Vor dem Hintergrund der COVID-19-Pandemie, die weltweit Gesundheitssysteme
belastet hat, stelle diese Sterblichkeitsrate in Deutschland eine
erhebliche Herausforderung dar. „Besonders brisant wird die Diskussion
aber dadurch, dass nach der Unterversorgung während der Pandemie nun
intensiv und kontrovers über ein etwaig bestehendes Problem der
Überversorgung bzw. Übertherapie debattiert wird“, kritisiert Prof.
Brenner.
Prof. Dr. Hendrik Bracht, Schriftführer des WAKI, weist dabei auf die
Notwendigkeit einer detaillierteren Betrachtung der Datenerhebung hin:
„Der Datensatz dieser Studie ist mit über einer Million eingeschlossenen
Patienten durchaus repräsentativ. Allerdings erfolgte die Datenerhebung
auf Basis der von den Kostenträgern zur Verfügung gestellten
administrativen Leistungsdaten, die als Abrechnungsdaten fungieren und mit
relevanten Unschärfen oder unvollständigen Angaben assoziiert sein
können.“ Zudem fehlten dabei häufig wichtige klinische Details, wie z.B.
Behandlungsentscheidungen oder eine Angabe zur Erkrankungsschwere, ergänzt
er.
Wie gerechtfertigt ist der Vorwurf einer generellen intensivmedizinischen
Übertherapie?
Der WAKI-Sprecherkreis mahnt daher: „Diese Limitationen sollten bei der
Interpretation der Ergebnisse unbedingt berücksichtigt werden“ – und sieht
die Notwendigkeit, kritisch zu hinterfragen, wie gerechtfertigt der
Vorwurf einer generellen intensivmedizinischen Übertherapie in Deutschland
ist, welche Konsequenzen eine solche Übertherapie für den einzelnen
Patienten hat und wie weit die moderne Intensivmedizin im individuellen
Fall gehen sollte.
Ferner schränken die DGAI-Experten ein: Am häufigsten mussten Patienten
aufgrund internistischer Erkrankungen beatmet werden, insbesondere wegen
Herz-Kreislauf-Erkrankungen und Pneumonien. Ein detaillierter Vergleich
der Letalität zwischen beatmeten internistischen und chirurgischen
Patienten könnte hier aufschlussreich sein, da ältere Daten signifikante
Unterschiede in den Überlebensraten nahelegen. Die für die Studie
herangezogenen Abrechnungsdaten schließen Patientinnen und Patienten mit
Beatmungsdauer unter 24 Stunden aus – genau diese seien aber mit einer
deutlich geringeren Letalität assoziiert.
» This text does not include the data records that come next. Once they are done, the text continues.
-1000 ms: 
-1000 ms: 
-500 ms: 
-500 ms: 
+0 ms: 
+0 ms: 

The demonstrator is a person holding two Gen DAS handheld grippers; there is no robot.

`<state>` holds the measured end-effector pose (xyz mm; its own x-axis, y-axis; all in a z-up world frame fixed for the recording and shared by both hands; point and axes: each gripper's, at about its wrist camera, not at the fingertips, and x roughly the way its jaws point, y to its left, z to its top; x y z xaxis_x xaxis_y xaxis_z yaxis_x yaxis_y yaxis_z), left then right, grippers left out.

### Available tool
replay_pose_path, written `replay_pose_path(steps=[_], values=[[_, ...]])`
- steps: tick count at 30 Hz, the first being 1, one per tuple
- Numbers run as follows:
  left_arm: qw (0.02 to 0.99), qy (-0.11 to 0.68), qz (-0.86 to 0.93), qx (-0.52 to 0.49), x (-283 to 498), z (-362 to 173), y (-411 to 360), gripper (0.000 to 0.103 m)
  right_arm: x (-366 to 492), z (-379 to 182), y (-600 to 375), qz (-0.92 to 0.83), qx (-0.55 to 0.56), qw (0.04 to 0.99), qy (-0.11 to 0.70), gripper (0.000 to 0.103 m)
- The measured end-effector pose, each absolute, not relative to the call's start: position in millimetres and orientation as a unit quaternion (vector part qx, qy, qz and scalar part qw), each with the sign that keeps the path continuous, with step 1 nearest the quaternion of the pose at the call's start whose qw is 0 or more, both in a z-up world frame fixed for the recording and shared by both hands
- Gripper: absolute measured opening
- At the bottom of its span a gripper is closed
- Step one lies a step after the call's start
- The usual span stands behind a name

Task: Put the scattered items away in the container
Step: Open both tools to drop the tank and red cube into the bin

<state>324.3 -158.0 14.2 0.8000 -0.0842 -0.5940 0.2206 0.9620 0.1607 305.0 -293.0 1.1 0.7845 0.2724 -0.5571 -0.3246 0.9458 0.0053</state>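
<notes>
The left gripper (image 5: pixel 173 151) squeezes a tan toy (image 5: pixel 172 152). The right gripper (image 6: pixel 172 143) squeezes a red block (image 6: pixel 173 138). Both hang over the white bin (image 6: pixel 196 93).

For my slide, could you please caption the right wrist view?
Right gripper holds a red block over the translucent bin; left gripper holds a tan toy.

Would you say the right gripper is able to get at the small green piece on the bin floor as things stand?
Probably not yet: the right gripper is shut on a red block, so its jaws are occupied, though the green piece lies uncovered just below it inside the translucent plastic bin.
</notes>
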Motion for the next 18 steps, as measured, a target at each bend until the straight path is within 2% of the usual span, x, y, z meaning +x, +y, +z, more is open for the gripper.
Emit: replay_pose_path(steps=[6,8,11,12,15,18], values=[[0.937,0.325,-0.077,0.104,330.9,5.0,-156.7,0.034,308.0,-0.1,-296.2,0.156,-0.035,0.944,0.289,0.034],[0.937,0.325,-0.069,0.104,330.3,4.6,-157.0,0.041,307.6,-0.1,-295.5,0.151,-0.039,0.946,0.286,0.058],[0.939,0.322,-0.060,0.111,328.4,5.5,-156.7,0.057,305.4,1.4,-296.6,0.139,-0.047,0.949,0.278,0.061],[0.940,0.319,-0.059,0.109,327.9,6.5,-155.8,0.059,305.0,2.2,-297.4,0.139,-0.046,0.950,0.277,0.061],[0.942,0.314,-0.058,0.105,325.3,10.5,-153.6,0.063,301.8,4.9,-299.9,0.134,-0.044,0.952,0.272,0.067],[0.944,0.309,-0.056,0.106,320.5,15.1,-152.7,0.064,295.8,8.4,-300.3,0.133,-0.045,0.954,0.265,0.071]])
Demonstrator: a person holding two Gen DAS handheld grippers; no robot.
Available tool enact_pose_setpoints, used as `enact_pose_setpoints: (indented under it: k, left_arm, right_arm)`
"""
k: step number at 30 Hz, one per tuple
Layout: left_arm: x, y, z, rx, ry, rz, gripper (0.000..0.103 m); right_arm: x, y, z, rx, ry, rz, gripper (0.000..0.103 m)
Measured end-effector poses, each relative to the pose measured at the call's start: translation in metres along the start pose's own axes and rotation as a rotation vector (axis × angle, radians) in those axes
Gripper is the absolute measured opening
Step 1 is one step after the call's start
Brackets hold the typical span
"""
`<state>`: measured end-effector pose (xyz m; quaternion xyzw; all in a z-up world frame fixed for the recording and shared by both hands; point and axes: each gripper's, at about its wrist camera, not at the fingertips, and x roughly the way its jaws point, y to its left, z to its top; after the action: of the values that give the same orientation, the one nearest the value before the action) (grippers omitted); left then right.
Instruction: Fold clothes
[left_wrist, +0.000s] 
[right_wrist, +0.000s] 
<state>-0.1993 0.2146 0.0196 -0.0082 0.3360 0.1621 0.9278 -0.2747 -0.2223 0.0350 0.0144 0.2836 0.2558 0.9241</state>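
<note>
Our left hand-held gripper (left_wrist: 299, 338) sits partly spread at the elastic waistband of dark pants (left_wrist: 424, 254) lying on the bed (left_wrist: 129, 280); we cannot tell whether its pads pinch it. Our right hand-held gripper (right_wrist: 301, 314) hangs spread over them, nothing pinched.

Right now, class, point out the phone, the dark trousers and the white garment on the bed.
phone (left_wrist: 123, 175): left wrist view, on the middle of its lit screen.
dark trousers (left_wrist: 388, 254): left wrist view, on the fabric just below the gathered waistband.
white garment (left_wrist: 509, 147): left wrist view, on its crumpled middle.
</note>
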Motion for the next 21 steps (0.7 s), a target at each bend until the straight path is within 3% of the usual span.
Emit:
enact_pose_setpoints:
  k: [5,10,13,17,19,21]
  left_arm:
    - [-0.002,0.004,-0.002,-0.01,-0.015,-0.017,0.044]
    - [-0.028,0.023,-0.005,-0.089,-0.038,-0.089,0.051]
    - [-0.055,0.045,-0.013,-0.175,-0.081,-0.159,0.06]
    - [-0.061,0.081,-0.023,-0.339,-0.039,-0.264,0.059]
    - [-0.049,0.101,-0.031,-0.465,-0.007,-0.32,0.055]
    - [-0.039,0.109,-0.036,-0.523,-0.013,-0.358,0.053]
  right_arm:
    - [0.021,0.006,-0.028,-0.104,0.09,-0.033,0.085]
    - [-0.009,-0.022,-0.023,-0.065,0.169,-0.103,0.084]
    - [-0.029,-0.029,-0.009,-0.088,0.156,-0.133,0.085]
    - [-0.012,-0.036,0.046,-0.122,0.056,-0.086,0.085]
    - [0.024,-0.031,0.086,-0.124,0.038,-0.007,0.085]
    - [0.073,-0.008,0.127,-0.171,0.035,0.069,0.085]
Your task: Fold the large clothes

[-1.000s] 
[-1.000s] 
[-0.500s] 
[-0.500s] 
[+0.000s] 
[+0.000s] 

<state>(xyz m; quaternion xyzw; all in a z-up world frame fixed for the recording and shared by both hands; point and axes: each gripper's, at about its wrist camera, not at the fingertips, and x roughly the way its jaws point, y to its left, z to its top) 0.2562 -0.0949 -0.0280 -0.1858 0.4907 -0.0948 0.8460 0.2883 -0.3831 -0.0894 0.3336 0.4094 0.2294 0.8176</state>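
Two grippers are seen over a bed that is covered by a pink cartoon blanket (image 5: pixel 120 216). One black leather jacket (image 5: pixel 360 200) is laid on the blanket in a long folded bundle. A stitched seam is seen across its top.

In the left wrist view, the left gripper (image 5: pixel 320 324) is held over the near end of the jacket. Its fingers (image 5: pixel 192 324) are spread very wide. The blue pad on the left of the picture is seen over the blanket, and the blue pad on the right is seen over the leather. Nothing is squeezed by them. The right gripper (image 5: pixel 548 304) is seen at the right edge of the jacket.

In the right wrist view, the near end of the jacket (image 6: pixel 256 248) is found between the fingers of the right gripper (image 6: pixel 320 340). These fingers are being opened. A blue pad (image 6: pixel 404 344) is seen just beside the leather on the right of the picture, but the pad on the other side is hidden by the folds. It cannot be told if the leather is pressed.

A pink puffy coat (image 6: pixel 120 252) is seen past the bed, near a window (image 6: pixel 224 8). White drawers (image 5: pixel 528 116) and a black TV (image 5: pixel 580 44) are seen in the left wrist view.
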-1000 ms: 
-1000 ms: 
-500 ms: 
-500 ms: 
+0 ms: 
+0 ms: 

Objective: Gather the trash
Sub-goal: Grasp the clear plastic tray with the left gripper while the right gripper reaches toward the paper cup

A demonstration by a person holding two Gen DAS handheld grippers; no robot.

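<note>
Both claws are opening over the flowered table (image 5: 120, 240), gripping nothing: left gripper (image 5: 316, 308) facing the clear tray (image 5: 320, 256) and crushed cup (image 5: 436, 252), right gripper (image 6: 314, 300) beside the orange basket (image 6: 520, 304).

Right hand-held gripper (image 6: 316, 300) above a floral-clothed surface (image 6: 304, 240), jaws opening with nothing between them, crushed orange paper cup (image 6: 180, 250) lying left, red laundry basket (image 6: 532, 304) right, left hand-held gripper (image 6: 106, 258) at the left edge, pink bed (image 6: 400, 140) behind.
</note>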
Grundsätzlich sollten Therapieentscheidungen nicht pauschal auf Grundlage
des Alters getroffen werden, da das chronologische Alter oft nicht den
tatsächlichen Gesundheitszustand widerspiegelt. Zudem hebt Prof. Marx
hervor, dass in Deutschland zwar eine hohe Sterblichkeit bei älteren
Patienten festgestellt wird, jedoch viele dieser Patienten auch überleben,
während in anderen Ländern diesen Patienten keine Überlebenschancen
angeboten werden. „Das kann man durchaus als ethisch herausfordernd
betrachten“, mahnt er.
Letztlich sei auch die Erfahrung des Behandlungsteams von entscheidender
Bedeutung für den Behandlungserfolg. Nicht zuletzt während der Pandemie
habe das Beispiel der ECMO-Therapie sehr deutlich gezeigt, welchen großen
Einfluss eine hohe Fallzahl und eine Zentralisierung auf spezialisierte
Zentren auf das Outcome der Patienten haben kann.